DATASET EXTRACT |
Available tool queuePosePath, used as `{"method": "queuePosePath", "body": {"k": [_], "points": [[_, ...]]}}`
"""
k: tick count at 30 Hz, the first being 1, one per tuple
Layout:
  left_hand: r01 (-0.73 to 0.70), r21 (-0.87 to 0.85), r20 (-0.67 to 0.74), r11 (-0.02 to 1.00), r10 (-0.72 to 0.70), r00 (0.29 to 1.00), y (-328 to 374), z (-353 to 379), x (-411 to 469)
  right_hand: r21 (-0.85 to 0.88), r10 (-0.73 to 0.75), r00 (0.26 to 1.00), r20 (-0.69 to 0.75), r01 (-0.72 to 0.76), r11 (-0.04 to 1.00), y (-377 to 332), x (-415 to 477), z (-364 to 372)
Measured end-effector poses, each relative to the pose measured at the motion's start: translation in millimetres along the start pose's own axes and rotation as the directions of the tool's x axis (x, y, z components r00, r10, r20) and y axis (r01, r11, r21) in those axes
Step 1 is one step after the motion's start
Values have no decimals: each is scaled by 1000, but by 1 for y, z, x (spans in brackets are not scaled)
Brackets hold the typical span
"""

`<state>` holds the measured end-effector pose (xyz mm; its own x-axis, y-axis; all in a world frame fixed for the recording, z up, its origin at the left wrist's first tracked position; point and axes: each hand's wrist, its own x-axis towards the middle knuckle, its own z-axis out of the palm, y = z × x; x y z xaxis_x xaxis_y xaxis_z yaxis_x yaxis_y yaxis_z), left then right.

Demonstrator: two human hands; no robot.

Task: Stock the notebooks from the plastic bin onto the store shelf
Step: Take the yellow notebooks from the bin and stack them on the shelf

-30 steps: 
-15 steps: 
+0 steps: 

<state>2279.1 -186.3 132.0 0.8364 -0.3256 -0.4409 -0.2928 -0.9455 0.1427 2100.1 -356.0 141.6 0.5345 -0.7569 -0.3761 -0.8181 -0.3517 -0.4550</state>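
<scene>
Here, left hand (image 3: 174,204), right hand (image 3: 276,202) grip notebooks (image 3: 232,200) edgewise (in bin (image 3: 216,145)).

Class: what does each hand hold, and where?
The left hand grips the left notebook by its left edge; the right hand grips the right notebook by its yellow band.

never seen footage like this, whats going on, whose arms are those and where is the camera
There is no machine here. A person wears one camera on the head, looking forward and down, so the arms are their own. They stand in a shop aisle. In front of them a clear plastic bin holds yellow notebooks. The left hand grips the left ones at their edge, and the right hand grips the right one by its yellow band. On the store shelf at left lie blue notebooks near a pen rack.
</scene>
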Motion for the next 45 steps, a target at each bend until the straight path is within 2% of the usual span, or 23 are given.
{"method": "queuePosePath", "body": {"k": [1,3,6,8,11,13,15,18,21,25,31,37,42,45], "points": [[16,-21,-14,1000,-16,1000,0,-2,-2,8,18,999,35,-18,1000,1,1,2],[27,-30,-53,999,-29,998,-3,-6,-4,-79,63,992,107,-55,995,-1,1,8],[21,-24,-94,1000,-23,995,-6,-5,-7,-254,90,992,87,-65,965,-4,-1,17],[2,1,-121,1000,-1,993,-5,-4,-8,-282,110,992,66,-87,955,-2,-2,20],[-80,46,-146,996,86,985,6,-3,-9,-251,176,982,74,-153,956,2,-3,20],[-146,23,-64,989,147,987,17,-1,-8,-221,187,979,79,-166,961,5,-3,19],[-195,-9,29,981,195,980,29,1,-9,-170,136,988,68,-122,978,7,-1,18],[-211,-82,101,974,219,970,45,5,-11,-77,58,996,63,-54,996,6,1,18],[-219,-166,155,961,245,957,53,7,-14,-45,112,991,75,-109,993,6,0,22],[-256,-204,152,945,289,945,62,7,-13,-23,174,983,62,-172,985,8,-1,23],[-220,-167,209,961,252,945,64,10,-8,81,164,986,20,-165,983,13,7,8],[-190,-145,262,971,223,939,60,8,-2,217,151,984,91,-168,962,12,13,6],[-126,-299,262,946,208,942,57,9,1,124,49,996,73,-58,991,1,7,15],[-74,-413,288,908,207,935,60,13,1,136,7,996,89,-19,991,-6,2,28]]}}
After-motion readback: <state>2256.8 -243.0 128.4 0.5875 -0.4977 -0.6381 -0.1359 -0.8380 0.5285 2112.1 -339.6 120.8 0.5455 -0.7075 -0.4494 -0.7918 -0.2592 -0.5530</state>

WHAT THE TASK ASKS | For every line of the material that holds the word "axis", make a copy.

ANSWER TO THIS TASK |
Measured end-effector poses, each relative to the pose measured at the motion's start: translation in millimetres along the start pose's own axes and rotation as the directions of the tool's x axis (x, y, z components r00, r10, r20) and y axis (r01, r11, r21) in those axes
`<state>` holds the measured end-effector pose (xyz mm; its own x-axis, y-axis; all in a world frame fixed for the recording, z up, its origin at the left wrist's first tracked position; point and axes: each hand's wrist, its own x-axis towards the middle knuckle, its own z-axis out of the palm, y = z × x; x y z xaxis_x xaxis_y xaxis_z yaxis_x yaxis_y yaxis_z), left then right.

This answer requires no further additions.